Ci sono anche le colleghe che invece di risponderti buon giorno quando la mattina le saluti, colgono l'occasione per commentare i tuoi capelli fuori posto o le occhiaie o il colore dell'abito che ti sbatte. Peccato che uno o due giorni dopo le ritrovi con lo stesso tagli o di capelli o lo stesso modello di abito che addosso a loro non solo le sbatte, ma le deforma.
Donne che rubano i fidanzati o i compagni o i mariti altrui. O almeno, cercano di farlo. Questo lo so che é una cosa che non potranno mai fare se il marito-fidanzato o compagno altrui rifiuterà il consenso. Quello che non tollero é che sono disposte a fare del male, magari lo stesso male che hanno subito, a qualcuno che colpa non ha e che magari verrà odiata, osteggiata, insultata. E non parlo di donne che collezionano uomini per il puro piacere di farlo. Se si divertono, ben venga. Ma di donne disposte a tutto per avere la loro vita piena, bella e perfetta a scapito di qualcuna che viene vista alla stessa stregua di un soprammobile fuori moda o di uno yogurt scaduto nel frigorifero.
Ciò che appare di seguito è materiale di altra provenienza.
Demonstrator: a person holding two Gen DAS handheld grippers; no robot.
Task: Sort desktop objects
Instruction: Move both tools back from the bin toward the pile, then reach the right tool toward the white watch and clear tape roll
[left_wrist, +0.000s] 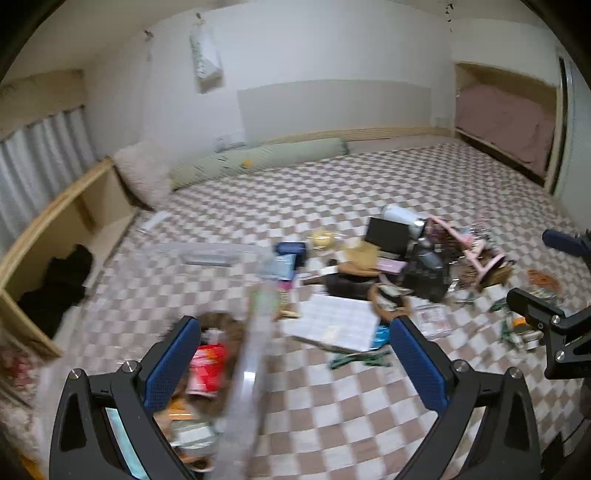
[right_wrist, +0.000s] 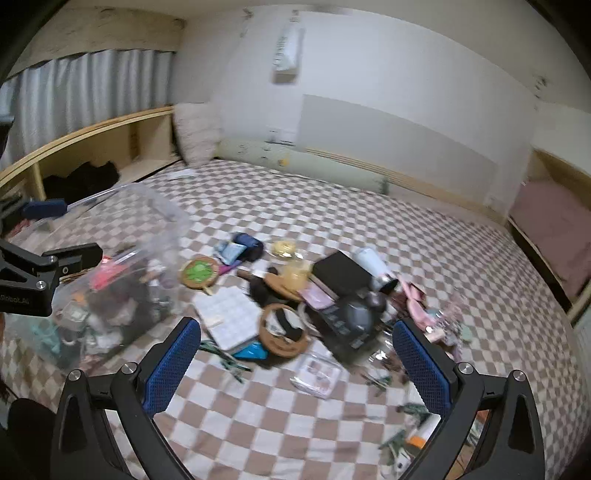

E ci sono donne che fanno comunella con altre donne, salvo poi parlarsi male alle spalle l'una con l'altra. E poi tornare a condividere i racconti sui fine settimane, sulle vacanze estive o sulla gestione familiare.

Io detesto l'ipocrisia e non riesco a destreggiarmici. Questo non significa che io sia un essere puro, perfetto e che non sbaglia mai. Sono capace di odi e rancori profondi. Ma non sono capace di mostrare la maschera dell'ipocrisia che, a quanto pare, è la prima regola per sopravvivere in questo mondo.